Not every complaint is valid, not every lawsuit has merit and backlash to conversations about racial justice is nothing new. Martin Luther King Jr. had an unfavorable rating of 63 percent before his assassination. If common diversity trainings definitively made institutions fairer or more inclusive in measurable ways, then one could argue they are worth it, backlash and mounting legal fees notwithstanding. But there’s little evidence that they do.

So what does work? Robert Livingston, a lecturer at the Harvard Kennedy School who works as both a bias researcher and a diversity consultant, has a simple proposal: “Focus on actions and behaviors rather than hearts and minds.”

Dr. Livingston suggests that it’s more important to accurately diagnose an organization’s specific problems with D.E.I. and to come up with concrete strategies for solving them than it is to attempt to change the attitudes of individual employees. And D.E.I. challenges vary widely from organization to organization: Sometimes the problem has to do with the relationship between white and nonwhite employees, sometimes it has to do with the recruitment or retention of new employees and sometimes it has to do with disparate treatment of customers (think of Black patients prescribed less pain medication than white ones).

The legwork it takes to actually understand and solve these problems isn’t necessarily glamorous. If you want more Black and Latino people in management roles at your large company, that might require gathering data on what percentage of applicants come from these groups, interviewing current Black and Latino managers on whether there are climate issues that could be contributing to the problem and possibly beefing up recruitment efforts at, say, business schools with high percentages of Black and Latino graduates. Even solving this one problem — and it’s a fairly common one — could take hundreds of hours of labor.
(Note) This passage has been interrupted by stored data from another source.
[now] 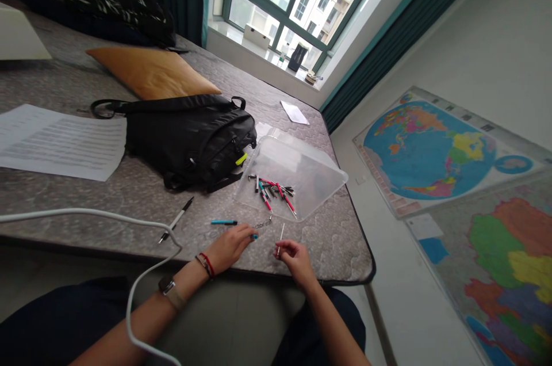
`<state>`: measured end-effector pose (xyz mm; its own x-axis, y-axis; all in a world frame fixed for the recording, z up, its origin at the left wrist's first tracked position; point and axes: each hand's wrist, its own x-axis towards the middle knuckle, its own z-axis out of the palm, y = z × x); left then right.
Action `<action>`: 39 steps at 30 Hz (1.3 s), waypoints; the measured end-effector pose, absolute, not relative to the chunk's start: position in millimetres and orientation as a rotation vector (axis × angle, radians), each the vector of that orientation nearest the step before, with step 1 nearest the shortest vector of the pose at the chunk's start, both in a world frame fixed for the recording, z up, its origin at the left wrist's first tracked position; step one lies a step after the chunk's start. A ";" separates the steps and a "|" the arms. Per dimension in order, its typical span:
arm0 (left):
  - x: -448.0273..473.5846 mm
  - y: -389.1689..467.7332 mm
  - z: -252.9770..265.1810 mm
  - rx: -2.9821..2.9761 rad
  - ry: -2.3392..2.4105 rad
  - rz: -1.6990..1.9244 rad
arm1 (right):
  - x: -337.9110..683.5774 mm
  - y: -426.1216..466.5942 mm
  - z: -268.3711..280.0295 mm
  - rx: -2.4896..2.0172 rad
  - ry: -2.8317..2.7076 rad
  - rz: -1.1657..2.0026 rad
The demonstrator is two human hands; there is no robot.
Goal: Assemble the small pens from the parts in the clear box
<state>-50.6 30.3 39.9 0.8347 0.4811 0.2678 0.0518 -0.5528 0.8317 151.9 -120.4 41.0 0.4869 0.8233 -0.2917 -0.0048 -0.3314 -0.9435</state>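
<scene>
My left hand rests low over the mattress edge, its fingers closed on a small blue pen part. To its right, my right hand pinches a thin white stick like a pen refill, held nearly upright. Just beyond the left hand lies a blue pen barrel with a dark end. A row of tiny dark pieces is scattered between the hands, too small to name. Further left is a white-and-black pen. Several red, blue, white and black pen pieces lie in a transparent plastic box.
A black backpack stands left of the box, with a brown padded envelope behind it. Printed paper lies at left. A white cable crosses in front of my left forearm. The mattress edge ends at right.
</scene>
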 end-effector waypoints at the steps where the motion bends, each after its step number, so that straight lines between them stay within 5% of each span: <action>1: -50.7 30.8 40.3 2.096 0.388 0.599 | 150.8 -120.1 43.9 -1.707 -0.752 0.982; 19: -51.6 25.0 46.0 2.066 0.330 0.661 | 99.8 -113.3 147.5 -1.591 -1.140 0.481; 39: -52.9 25.7 53.6 2.029 0.331 0.695 | 93.2 -106.3 150.1 -1.660 -1.287 0.289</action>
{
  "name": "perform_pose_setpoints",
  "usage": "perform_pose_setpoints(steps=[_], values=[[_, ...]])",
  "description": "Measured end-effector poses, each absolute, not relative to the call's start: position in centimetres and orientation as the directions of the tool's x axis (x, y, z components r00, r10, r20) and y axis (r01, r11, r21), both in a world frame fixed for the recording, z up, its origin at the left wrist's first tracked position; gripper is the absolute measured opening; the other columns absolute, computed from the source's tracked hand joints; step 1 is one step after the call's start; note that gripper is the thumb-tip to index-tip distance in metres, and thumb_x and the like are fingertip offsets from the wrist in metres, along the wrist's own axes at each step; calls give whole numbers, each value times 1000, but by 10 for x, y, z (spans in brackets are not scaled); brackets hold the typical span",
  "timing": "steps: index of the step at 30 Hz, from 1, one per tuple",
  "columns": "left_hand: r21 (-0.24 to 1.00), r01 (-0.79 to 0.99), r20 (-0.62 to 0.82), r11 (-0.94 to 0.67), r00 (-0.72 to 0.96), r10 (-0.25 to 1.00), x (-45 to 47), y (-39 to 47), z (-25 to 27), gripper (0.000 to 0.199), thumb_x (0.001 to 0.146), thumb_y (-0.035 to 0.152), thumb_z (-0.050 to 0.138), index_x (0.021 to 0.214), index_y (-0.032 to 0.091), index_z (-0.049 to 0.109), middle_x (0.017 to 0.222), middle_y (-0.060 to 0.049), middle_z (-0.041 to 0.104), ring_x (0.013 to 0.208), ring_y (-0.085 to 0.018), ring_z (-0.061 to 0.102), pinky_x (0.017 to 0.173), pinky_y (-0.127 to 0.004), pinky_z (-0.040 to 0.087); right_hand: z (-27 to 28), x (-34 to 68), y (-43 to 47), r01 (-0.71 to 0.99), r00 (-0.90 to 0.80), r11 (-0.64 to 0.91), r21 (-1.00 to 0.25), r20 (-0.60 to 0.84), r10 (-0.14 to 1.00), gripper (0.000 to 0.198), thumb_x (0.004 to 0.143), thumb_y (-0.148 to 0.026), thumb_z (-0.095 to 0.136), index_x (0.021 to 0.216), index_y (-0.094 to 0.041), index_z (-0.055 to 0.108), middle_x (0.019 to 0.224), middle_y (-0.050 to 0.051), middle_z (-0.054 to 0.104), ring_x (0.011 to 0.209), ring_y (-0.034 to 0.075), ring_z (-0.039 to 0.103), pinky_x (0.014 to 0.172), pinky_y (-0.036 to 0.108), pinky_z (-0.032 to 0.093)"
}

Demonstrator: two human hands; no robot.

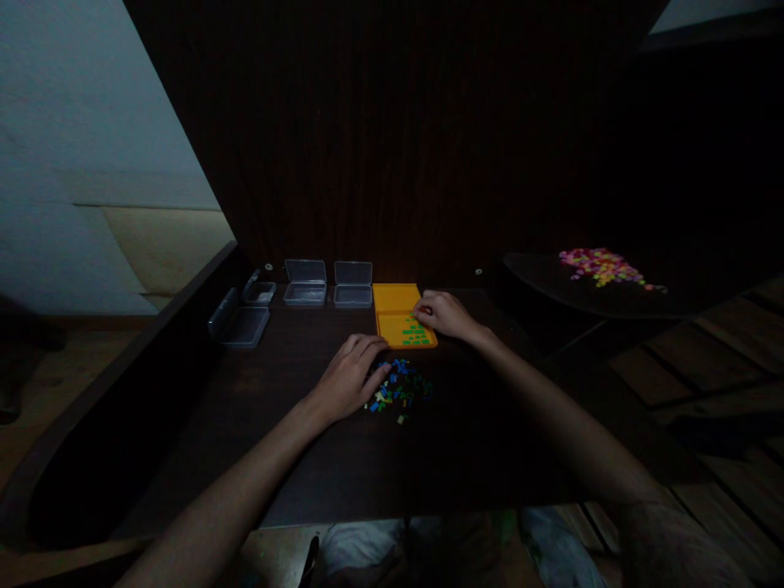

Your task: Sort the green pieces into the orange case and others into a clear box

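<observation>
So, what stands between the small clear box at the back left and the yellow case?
One open clear box and a second open clear box, side by side; the head view shows both.

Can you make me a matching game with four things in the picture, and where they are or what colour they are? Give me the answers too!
Things:
1. case
2. clear boxes
3. loose heap of small pieces
4. right hand

Clues:
A. blue and green mostly, beside the left hand
B. at the right side of the case
C. in a group to the left of the case
D. yellow-orange

Right pairs: 1-D, 2-C, 3-A, 4-B
</observation>
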State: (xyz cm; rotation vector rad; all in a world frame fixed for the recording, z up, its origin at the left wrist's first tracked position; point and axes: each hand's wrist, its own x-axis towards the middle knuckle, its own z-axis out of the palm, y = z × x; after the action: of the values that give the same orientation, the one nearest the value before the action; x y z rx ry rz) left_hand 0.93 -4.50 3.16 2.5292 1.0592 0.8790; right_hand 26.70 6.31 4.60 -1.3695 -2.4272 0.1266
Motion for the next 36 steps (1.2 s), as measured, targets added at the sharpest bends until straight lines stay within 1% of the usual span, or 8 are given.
perform_pose_setpoints(steps=[5, 10, 16, 20, 24, 30, 32, 36], values=[[432, 558, 430, -708, 563, 706, 9, -45, 31, 30, 97, 30, 50, 123, 17, 55, 122, -11, 61, 115, -25, 51, 101, -45, 47, 43, 259, 68, 860, -448, 476, -183, 175, 877, 20, 87, -19, 54, 82, -15, 74, 83, 6, 66, 71, 15, 55, 62, 24, 33], [422, 567, 418, -707, 571, 707, 9, -45, 31, 30, 96, 30, 51, 123, 17, 56, 121, -11, 62, 114, -26, 52, 100, -46, 48, 47, 255, 69, 879, -445, 455, -143, 98, 890, 22, 87, -18, 54, 86, -17, 75, 90, 7, 71, 75, 15, 60, 64, 24, 34], [403, 568, 424, -718, 579, 696, 8, -45, 30, 30, 96, 31, 50, 123, 18, 55, 121, -11, 62, 114, -26, 52, 99, -46, 48, 52, 252, 64, 896, -434, 437, -77, 48, 900, 24, 88, -18, 51, 88, -19, 76, 95, 7, 74, 83, 17, 64, 65, 24, 37], [405, 576, 404, -710, 584, 704, 9, -45, 31, 30, 97, 31, 50, 123, 17, 55, 122, -11, 61, 115, -26, 52, 99, -46, 47, 56, 253, 60, 901, -429, 432, -48, 61, 901, 26, 87, -19, 50, 88, -19, 76, 95, 8, 74, 82, 19, 66, 66, 25, 39], [417, 564, 409, -713, 584, 701, 9, -45, 31, 30, 96, 31, 50, 122, 18, 56, 121, -11, 62, 115, -26, 52, 99, -47, 47, 56, 257, 58, 900, -421, 428, -78, 90, 903, 28, 85, -18, 52, 97, -20, 77, 103, 8, 75, 88, 21, 67, 72, 27, 45], [396, 567, 398, -722, 603, 691, 8, -44, 29, 29, 97, 31, 50, 121, 17, 56, 120, -11, 61, 114, -26, 52, 100, -46, 47, 52, 258, 60, 889, -452, 455, -54, 60, 890, 33, 84, -17, 52, 106, -22, 76, 110, 6, 74, 94, 21, 67, 78, 27, 49], [384, 573, 392, -723, 608, 690, 8, -44, 29, 29, 97, 31, 50, 121, 16, 56, 121, -11, 61, 114, -26, 51, 100, -46, 46, 51, 258, 60, 885, -460, 462, -47, 53, 886, 34, 84, -16, 50, 106, -22, 76, 111, 6, 73, 96, 20, 67, 80, 27, 49], [387, 569, 400, -726, 606, 688, 7, -44, 30, 28, 97, 30, 50, 121, 16, 56, 120, -11, 61, 114, -26, 52, 100, -45, 47, 50, 258, 59, 892, -450, 451, -36, 44, 892, 33, 85, -18, 51, 104, -22, 77, 110, 6, 74, 96, 21, 67, 78, 27, 49]])
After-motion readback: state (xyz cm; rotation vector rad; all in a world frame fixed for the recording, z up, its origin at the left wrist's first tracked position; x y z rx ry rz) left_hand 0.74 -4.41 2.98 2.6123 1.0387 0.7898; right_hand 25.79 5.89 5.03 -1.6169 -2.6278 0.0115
The truth, as Dr. Livingston pointed out, is that not every organization is up to this sort of task. Ticking a box and moving on can be the more attractive option. “Some organizations want to do window dressing,” he said. “And if so, then, OK, bring in a white fragility workshop and know you’ve accomplished your goal.”

The history of diversity trainings is, in a sense, a history of fads. Maybe the current crop will wither over time, new ones will sprout that are stunted by the same lack of evidence, and a decade from now someone else will write a version of this article. But it’s also possible that organizations will grow tired of throwing time and money at trainings where the upside is mostly theoretical and the potential downsides include unhappy employees, public embarrassment and even lawsuits. It’s possible they will realize that a true commitment to D.E.I. does not lend itself to easy solutions.